╭─ Extracted data

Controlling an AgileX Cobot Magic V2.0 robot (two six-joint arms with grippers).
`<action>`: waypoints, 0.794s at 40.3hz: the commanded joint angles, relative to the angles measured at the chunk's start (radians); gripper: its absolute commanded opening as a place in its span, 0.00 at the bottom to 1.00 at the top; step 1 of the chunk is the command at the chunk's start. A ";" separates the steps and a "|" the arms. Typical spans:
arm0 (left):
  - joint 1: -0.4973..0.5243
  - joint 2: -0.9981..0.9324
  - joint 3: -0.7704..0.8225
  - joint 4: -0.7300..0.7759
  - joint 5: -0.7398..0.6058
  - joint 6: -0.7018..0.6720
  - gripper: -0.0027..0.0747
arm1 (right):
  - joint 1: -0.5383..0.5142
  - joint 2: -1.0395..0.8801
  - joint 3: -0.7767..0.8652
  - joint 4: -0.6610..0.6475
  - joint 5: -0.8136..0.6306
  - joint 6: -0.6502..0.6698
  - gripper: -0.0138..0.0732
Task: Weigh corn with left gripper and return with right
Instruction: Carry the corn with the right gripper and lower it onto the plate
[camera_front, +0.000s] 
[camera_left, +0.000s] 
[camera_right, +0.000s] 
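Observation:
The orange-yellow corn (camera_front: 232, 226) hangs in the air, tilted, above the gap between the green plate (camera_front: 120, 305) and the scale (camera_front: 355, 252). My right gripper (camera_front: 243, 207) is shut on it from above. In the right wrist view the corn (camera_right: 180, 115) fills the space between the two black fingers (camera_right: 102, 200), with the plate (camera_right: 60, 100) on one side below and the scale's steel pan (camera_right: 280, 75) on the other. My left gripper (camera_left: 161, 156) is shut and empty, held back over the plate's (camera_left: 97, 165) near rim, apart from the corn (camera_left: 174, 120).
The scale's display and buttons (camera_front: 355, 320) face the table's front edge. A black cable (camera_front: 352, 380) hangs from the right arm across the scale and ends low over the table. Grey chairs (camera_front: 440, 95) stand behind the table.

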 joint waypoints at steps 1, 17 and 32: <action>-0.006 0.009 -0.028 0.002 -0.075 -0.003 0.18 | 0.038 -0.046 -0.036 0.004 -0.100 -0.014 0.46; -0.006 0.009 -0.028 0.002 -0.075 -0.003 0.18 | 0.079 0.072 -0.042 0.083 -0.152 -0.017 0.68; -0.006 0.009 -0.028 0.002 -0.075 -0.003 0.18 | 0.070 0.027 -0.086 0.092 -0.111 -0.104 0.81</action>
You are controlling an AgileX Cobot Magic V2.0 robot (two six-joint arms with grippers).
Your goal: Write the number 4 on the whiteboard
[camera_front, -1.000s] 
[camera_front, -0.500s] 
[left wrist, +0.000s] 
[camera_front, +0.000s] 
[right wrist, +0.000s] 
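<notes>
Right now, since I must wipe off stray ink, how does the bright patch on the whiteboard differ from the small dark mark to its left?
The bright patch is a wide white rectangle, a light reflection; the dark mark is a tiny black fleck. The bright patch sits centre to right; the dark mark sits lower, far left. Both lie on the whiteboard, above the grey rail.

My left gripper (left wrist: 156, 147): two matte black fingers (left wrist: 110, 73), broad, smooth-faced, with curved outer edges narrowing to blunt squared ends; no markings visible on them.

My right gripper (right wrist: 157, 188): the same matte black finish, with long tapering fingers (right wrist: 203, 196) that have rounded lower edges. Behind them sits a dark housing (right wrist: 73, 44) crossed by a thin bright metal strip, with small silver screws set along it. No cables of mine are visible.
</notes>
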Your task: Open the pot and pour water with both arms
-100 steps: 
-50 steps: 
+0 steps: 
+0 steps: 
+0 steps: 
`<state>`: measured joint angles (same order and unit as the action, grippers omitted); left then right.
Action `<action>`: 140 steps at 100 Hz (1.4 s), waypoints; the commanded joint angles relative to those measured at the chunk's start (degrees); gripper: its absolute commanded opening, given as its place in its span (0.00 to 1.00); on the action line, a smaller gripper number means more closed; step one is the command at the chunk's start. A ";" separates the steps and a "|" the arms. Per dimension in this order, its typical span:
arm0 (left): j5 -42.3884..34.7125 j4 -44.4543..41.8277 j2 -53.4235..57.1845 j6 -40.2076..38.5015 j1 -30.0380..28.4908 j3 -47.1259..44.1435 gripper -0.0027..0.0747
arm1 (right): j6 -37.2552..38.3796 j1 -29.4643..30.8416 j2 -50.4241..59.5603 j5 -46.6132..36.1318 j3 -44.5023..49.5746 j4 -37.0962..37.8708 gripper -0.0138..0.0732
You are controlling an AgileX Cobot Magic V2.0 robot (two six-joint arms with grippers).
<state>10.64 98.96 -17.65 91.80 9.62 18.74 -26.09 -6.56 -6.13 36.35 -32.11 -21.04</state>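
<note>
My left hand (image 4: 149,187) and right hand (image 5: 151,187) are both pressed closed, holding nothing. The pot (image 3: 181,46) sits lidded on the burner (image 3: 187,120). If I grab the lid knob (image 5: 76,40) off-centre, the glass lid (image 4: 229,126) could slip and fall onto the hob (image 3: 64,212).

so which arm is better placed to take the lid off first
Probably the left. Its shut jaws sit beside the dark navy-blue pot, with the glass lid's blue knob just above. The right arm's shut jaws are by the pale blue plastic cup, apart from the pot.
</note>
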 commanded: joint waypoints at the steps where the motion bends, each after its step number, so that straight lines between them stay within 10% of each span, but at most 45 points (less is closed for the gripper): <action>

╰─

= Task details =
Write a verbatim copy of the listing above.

= Answer area =
Controlling an AgileX Cobot Magic V2.0 robot (two six-joint arms with grippers).
`<action>`: waypoints, 0.794s at 40.3hz: the commanded joint angles, relative to the angles measured at the chunk's start (radians); gripper: its absolute commanded opening as a place in its span, 0.00 at the bottom to 1.00 at the top; step 1 of the chunk is the command at the chunk's start. A ";" separates the steps and a "|" the arms. Typical spans:
arm0 (left):
  - joint 1: -0.4973..0.5243
  - joint 2: -0.9981..0.9324
  - joint 3: -0.7704..0.8225
  - joint 4: -0.7300..0.7759
  - joint 5: -0.7398..0.6058
  - joint 6: -0.7018..0.6720
  - gripper: -0.0027..0.0747
arm1 (right):
  - joint 1: -0.5383..0.5142
  - joint 2: -1.0395..0.8801
  - joint 3: -0.7767..0.8652
  - joint 4: -0.6610..0.6475
  - joint 5: -0.8136..0.6306
  - joint 6: -0.6502..0.6698
  - gripper: -0.0138..0.0732
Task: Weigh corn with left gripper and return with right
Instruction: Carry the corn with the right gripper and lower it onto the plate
[camera_front, +0.000s] 
[camera_left, +0.000s] 
[camera_right, +0.000s] 
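Observation:
The orange-yellow corn (camera_front: 232, 226) hangs in the air, tilted, above the gap between the green plate (camera_front: 120, 305) and the scale (camera_front: 355, 252). My right gripper (camera_front: 243, 207) is shut on it from above. In the right wrist view the corn (camera_right: 180, 115) fills the space between the two black fingers (camera_right: 102, 200), with the plate (camera_right: 60, 100) on one side below and the scale's steel pan (camera_right: 280, 75) on the other. My left gripper (camera_left: 161, 156) is shut and empty, held back over the plate's (camera_left: 97, 165) near rim, apart from the corn (camera_left: 174, 120).
The scale's display and buttons (camera_front: 355, 320) face the table's front edge. A black cable (camera_front: 352, 380) hangs from the right arm across the scale and ends low over the table. Grey chairs (camera_front: 440, 95) stand behind the table.
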
 joint waypoints at steps 1, 17 and 32: <action>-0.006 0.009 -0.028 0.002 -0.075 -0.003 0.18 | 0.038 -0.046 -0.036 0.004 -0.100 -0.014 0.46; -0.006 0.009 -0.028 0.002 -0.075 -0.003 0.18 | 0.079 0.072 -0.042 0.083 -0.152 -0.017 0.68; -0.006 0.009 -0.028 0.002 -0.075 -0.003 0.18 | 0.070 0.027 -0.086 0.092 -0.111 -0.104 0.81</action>
You are controlling an AgileX Cobot Magic V2.0 robot (two six-joint arms with grippers).
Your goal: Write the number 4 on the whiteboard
[camera_front, -1.000s] 
[camera_front, -0.500s] 
[left wrist, +0.000s] 
[camera_front, +0.000s] 
[right wrist, +0.000s] 
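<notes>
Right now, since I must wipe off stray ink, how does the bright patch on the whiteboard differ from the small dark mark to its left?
The bright patch is a wide white rectangle, a light reflection; the dark mark is a tiny black fleck. The bright patch sits centre to right; the dark mark sits lower, far left. Both lie on the whiteboard, above the grey rail.

My left gripper (left wrist: 156, 147): two matte black fingers (left wrist: 110, 73), broad, smooth-faced, with curved outer edges narrowing to blunt squared ends; no markings visible on them.

My right gripper (right wrist: 157, 188): the same matte black finish, with long tapering fingers (right wrist: 203, 196) that have rounded lower edges. Behind them sits a dark housing (right wrist: 73, 44) crossed by a thin bright metal strip, with small silver screws set along it. No cables of mine are visible.
</notes>
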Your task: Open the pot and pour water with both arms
-100 steps: 
-50 steps: 
+0 steps: 
+0 steps: 
+0 steps: 
`<state>`: measured joint angles (same order and unit as the action, grippers omitted); left then right.
Action `<action>`: 140 steps at 100 Hz (1.4 s), waypoints; the commanded joint angles relative to those measured at the chunk's start (degrees); gripper: its absolute commanded opening, given as its place in its span (0.00 to 1.00); on the action line, a smaller gripper number means more closed; step one is the command at the chunk's start. A ";" separates the steps and a "|" the arms. Per dimension in this order, its typical span:
arm0 (left): j5 -42.3884..34.7125 j4 -44.4543..41.8277 j2 -53.4235..57.1845 j6 -40.2076..38.5015 j1 -30.0380..28.4908 j3 -47.1259..44.1435 gripper -0.0027..0.0747
arm1 (right): j6 -37.2552..38.3796 j1 -29.4643..30.8416 j2 -50.4241..59.5603 j5 -46.6132..36.1318 j3 -44.5023..49.5746 j4 -37.0962..37.8708 gripper -0.0138..0.0732
You are controlling an AgileX Cobot Magic V2.0 robot (two six-joint arms with grippers).
<state>10.64 98.96 -17.65 91.80 9.62 18.74 -26.09 -6.56 -6.13 36.35 -32.11 -21.04</state>
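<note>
My left hand (image 4: 149,187) and right hand (image 5: 151,187) are both pressed closed, holding nothing. The pot (image 3: 181,46) sits lidded on the burner (image 3: 187,120). If I grab the lid knob (image 5: 76,40) off-centre, the glass lid (image 4: 229,126) could slip and fall onto the hob (image 3: 64,212).

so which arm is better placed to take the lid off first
Probably the left. Its shut jaws sit beside the dark navy-blue pot, with the glass lid's blue knob just above. The right arm's shut jaws are by the pale blue plastic cup, apart from the pot.
</note>
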 commanded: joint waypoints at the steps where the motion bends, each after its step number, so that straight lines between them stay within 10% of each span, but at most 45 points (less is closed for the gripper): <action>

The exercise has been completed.